**Data:**
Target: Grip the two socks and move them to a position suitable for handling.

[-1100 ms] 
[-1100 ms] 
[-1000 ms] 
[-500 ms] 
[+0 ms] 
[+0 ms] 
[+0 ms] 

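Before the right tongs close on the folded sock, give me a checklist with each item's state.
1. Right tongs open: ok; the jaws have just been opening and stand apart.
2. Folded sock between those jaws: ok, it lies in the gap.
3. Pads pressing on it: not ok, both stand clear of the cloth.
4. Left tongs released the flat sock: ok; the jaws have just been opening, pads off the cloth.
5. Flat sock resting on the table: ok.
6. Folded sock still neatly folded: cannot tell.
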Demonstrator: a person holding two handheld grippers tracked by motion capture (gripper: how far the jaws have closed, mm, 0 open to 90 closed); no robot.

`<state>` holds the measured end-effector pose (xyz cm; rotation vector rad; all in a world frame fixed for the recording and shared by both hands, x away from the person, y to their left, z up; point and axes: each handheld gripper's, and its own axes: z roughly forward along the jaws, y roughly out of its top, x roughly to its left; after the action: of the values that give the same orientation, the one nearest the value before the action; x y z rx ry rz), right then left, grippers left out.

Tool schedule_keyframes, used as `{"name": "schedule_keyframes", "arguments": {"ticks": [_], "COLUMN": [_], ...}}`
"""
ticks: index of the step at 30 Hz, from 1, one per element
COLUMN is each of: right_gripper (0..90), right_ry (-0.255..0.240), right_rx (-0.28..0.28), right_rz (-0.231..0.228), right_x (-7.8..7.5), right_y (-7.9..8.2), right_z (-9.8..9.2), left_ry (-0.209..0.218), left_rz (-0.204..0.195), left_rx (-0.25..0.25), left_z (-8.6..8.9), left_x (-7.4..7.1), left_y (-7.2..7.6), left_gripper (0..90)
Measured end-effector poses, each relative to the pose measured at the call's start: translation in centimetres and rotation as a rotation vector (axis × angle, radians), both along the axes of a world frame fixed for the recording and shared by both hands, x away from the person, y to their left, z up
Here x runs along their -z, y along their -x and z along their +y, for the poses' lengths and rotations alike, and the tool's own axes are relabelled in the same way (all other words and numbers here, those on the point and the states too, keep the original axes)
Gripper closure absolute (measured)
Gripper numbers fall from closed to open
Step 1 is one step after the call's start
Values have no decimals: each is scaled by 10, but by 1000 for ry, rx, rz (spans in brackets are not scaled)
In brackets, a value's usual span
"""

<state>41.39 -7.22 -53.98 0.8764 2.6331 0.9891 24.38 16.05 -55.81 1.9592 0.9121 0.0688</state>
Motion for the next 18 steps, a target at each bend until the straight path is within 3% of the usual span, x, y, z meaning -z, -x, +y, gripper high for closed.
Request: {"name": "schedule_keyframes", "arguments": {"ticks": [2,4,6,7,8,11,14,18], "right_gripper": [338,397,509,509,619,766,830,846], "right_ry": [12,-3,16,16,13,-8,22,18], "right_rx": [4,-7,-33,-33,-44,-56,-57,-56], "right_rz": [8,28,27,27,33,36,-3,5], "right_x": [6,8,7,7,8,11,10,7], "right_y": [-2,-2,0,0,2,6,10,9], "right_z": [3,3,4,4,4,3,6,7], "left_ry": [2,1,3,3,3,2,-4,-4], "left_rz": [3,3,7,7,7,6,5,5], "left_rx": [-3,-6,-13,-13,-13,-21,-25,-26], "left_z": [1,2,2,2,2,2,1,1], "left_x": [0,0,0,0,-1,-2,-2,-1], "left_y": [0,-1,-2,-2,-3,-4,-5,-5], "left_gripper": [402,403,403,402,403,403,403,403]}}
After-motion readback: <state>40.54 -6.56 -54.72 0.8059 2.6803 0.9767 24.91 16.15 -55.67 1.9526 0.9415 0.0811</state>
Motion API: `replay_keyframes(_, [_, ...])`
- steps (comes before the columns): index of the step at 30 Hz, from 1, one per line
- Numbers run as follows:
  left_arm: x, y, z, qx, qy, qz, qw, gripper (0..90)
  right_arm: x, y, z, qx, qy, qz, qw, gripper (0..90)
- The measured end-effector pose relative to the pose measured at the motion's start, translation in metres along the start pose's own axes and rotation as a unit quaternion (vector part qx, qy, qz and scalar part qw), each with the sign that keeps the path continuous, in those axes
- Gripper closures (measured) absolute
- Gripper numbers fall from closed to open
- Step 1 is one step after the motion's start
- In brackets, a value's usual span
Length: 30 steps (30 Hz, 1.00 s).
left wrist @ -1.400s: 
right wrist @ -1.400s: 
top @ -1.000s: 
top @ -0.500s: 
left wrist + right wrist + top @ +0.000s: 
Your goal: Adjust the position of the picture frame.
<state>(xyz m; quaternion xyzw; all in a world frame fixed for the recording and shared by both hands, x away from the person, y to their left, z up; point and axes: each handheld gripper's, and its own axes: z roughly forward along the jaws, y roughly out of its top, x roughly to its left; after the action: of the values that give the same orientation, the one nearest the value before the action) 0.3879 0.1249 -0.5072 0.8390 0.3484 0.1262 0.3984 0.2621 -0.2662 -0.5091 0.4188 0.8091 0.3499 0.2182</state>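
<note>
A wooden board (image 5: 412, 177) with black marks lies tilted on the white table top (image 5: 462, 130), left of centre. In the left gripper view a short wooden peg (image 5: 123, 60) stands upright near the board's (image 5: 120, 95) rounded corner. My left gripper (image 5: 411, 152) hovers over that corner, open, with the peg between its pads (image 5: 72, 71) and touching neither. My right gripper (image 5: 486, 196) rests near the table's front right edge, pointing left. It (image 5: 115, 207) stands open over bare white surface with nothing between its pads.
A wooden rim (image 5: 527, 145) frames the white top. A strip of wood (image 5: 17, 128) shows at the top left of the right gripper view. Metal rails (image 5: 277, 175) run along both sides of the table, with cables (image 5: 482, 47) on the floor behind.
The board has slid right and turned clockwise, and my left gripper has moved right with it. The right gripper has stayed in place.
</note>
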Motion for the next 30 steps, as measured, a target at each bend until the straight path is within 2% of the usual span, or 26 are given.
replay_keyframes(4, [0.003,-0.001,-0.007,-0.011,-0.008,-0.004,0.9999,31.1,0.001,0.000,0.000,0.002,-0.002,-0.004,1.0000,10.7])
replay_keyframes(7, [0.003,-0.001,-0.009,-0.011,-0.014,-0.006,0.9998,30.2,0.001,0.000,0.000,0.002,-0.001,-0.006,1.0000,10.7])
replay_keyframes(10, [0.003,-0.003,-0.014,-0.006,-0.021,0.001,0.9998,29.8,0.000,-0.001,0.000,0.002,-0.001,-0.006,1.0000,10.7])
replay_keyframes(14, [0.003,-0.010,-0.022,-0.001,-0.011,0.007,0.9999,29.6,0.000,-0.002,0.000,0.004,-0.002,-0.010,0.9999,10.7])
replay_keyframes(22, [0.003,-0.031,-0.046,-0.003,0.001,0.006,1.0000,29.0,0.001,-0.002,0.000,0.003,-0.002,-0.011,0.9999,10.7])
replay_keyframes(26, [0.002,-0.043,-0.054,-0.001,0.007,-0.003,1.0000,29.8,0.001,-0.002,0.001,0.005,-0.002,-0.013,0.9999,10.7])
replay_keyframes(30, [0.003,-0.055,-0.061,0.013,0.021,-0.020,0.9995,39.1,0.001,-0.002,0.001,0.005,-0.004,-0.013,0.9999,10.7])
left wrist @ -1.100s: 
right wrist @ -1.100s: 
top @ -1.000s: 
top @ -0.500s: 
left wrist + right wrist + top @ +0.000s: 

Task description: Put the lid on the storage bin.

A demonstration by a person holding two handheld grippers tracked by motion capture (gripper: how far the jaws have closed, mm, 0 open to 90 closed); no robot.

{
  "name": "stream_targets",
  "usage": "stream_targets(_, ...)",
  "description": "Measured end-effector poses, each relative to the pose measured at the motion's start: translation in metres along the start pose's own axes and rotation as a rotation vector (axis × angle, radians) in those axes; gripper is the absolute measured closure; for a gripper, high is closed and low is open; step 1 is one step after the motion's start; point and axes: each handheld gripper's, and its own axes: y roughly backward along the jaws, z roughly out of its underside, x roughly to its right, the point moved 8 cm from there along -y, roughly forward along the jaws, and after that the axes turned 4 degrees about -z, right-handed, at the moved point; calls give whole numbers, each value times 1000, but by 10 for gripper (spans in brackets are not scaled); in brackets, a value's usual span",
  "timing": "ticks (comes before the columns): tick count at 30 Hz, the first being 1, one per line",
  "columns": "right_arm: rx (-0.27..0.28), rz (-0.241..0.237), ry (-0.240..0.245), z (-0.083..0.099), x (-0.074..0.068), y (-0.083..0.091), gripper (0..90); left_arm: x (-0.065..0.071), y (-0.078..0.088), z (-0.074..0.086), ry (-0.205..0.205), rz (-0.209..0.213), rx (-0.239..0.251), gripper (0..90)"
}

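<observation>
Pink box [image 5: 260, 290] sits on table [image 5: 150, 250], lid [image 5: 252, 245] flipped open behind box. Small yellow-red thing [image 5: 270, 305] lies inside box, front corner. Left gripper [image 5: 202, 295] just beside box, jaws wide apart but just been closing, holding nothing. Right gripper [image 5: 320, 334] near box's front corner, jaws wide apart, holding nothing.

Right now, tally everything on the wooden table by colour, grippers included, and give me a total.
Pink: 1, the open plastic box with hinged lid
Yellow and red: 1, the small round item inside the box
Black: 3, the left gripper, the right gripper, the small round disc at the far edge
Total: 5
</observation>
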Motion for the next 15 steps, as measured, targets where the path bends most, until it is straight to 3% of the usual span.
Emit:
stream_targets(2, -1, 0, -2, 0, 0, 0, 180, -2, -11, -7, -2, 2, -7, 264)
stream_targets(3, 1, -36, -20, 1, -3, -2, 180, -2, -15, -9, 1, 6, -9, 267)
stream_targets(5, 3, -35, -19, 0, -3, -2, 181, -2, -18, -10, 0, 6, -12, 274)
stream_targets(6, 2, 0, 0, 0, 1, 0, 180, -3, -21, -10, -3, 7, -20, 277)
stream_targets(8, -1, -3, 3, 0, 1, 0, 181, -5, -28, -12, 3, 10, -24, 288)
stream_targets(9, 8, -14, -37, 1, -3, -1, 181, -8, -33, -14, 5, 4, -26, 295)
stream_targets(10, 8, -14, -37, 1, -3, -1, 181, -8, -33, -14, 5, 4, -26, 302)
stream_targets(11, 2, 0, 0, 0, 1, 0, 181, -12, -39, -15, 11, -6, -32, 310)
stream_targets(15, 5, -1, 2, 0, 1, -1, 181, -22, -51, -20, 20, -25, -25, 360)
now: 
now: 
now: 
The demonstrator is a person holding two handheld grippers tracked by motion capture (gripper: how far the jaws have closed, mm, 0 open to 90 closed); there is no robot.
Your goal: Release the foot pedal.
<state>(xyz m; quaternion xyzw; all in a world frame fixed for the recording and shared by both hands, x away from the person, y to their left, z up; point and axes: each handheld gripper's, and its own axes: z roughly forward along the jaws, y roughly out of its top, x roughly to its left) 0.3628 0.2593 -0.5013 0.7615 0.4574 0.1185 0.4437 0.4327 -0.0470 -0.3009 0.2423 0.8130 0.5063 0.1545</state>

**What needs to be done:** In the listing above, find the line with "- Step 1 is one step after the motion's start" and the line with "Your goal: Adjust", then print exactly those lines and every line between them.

**Answer:**
- Step 1 is one step after the motion's start
- In brackets, a value's usual span
Length: 30 steps (30 Hz, 1.00 s).
left wrist @ -1.400s: 
right wrist @ -1.400s: 
top @ -1.000s: 
top @ -0.500s: 
left wrist + right wrist + top @ +0.000s: 
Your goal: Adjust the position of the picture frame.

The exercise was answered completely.